• [TO DO]:
Look through the listing below for the word "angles" and copy every line where it occurs.

• [DATA SHOWN]:
※ ※ ※

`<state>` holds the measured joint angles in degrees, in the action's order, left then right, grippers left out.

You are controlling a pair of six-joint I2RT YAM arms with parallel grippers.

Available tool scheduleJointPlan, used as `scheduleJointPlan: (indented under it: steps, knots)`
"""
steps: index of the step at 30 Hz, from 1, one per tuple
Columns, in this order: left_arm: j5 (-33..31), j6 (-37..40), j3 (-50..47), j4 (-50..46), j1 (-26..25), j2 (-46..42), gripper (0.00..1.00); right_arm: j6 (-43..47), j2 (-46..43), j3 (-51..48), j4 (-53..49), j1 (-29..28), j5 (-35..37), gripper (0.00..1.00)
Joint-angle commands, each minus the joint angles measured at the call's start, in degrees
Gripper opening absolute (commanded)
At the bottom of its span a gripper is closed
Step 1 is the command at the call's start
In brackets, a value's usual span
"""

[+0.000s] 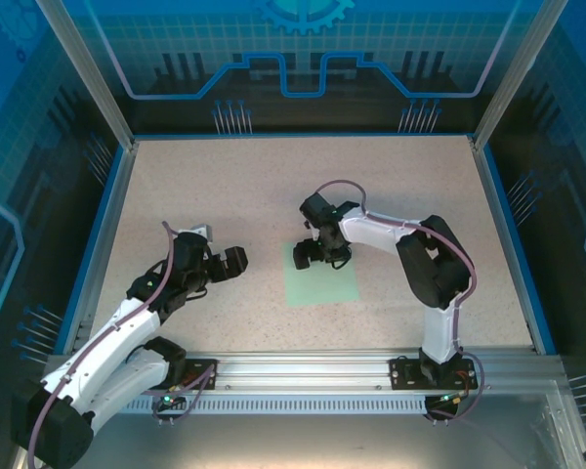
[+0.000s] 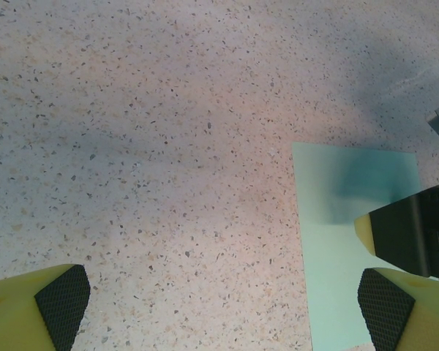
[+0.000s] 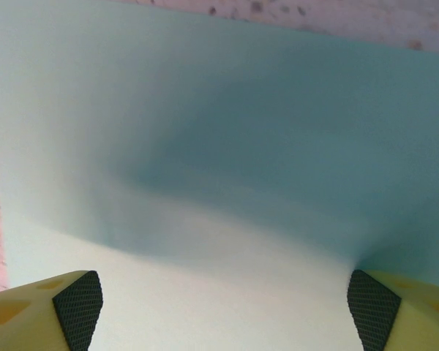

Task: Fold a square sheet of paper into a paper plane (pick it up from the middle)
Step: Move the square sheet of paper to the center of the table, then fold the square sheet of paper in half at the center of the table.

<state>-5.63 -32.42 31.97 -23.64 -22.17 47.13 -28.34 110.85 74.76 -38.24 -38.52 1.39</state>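
Observation:
The square sheet of paper (image 1: 322, 283) lies flat on the speckled table, pale mint green and unfolded. My right gripper (image 1: 319, 254) hovers low over its far edge with the jaws wide apart. In the right wrist view the paper (image 3: 219, 168) spreads beneath the gripper (image 3: 223, 318), nothing between the black pads (image 3: 78, 307). My left gripper (image 1: 227, 262) stands open to the left of the sheet, apart from it. In the left wrist view the paper (image 2: 344, 248) lies at the right, and the left gripper (image 2: 223, 311) is above bare table.
A blue rim (image 1: 107, 225) borders the table on the left, back and right. A metal rail (image 1: 303, 366) with the arm bases runs along the near edge. Bare table (image 1: 273, 186) stretches behind the sheet.

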Motion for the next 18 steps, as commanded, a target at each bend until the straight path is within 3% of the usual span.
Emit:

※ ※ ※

• [EXERCISE RESULT]:
`<state>` holds the measured joint angles in degrees, in the action's order, left then right, grippers left out.
Joint-angle commands, each minus the joint angles measured at the call's start, in degrees

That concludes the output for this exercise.